Anything that is not mutable (mutable means, likely to change) can be hashed. Besides the hash function to look for, if a class has it, by eg. dir(tuple) and looking for the hash method, here are some examples
#x = hash(set([1,2])) #set unhashable
x = hash(frozenset([1,2])) #hashable
#x = hash(([1,2], [2,3])) #tuple of mutable objects, unhashable
x = hash((1,2,3)) #tuple of immutable objects, hashable
#x = hash()
#x = hash({1,2}) #list of mutable objects, unhashable
#x = hash([1,2,3]) #list of immutable objects, unhashable
List of immutable types:
int, float, decimal, complex, bool, string, tuple, range, frozenset, bytes
List of mutable types:
list, dict, set, bytearray, user-defined classes
- Counter
Dict subclass for counting hashable items. Sometimes called a bag or multiset. Elements are stored as dictionary keys and their counts are stored as dictionary values.

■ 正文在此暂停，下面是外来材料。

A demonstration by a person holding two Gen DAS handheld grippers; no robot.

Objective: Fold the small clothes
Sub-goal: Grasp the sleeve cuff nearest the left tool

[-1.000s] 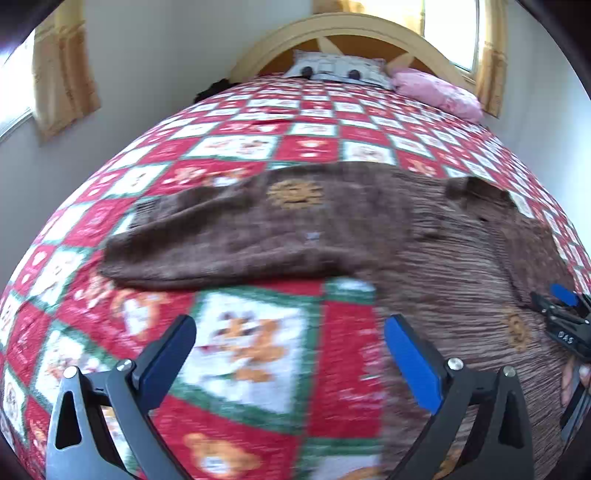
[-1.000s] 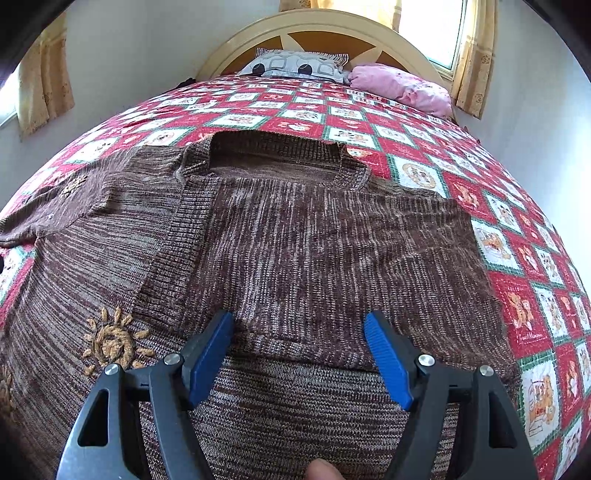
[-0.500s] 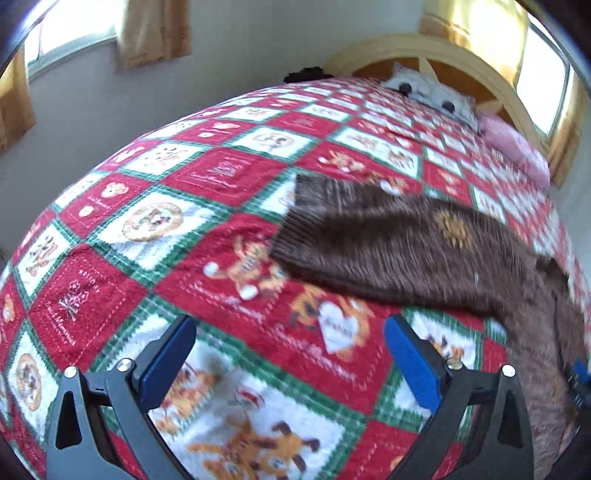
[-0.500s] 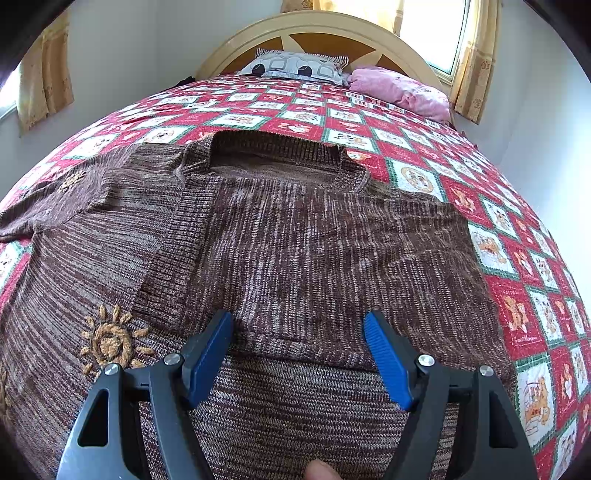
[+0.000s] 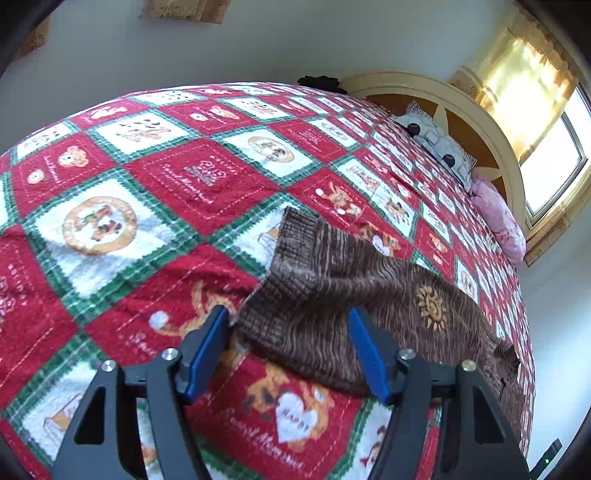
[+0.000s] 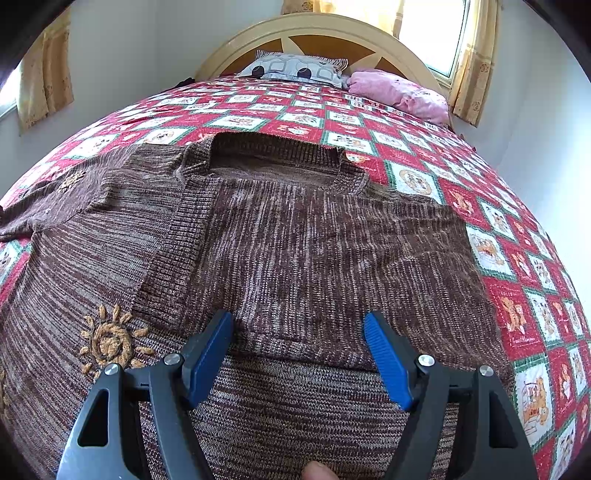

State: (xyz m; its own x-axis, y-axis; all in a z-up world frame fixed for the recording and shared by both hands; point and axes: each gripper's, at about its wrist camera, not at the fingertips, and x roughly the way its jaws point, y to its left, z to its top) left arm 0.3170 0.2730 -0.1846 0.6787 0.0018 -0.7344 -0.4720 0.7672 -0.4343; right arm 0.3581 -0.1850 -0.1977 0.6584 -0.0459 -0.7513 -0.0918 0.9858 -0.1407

from collections import Counter
all_lines = ' '.join(list(train_df['text']))
word_count = Counter(all_lines.split(' ')) # word_count是一个dict,{key: value}。key是word,value是count
- Sorted
sorted(iterable, /, *, key=None, reverse=False) returns a new list containing all items from the iterable in ascending order.
A custom key function can be supplied to customize the sort order, and the reverse flag can be set to request the result in descending order.
word_count.items() returns a list of a given dictionary’s (key, value) tuple pair.如:dict_items([(‘A’, ‘Geeks’), (‘B’, 4), (‘C’, ‘Geeks’)]) # Return a new list containing all items from the iterable in ascending order.
key=lambda d: d[1] 按value排序,reverse=True 从大到小
word_count = sorted(word_count.items(), key=lambda d: d[1], reverse=True)
word_count.items()是一个list which is iterable,因此可以一次迭代处理一个(key, value) tuple pair,d代指当前处理的一个(key, value) tuple pair,d[1]是value,所以意思是按value排序。
- 如何统计词数?
from collections import Counter
all_lines = ' '.join(list(train_df['text']))
word_count = Counter(all_lines.split(' ')) # word_count是一个dict,{key: value}。key是word,value是count
word_count = sorted(word_count.items(), key=lambda d: d[1], reverse=True) # word_count.items() returns a list of a given dictionary’s (key, value) tuple pair.如:dict_items([('A', 'Geeks'), ('B', 4), ('C', 'Geeks')]) # Return a new list containing all items from the iterable in ascending order.key=lambda d: d[1] 按value排序,reverse=True 从大到小
print(len(word_count))
- 如何统计每个词出现的句子数?
# set使得每个词如‘3750’在一句话中只出现1次,即统计每句话都由哪些词组成,因为我们不关心一句话中某个词出现几次,
# 我们关心某个词出现在哪些句子中,统计每个词出现句子的数量。
train_df['text_unique'] = train_df['text'].apply(lambda x: ' '.join(list(set(x.split(' ')))))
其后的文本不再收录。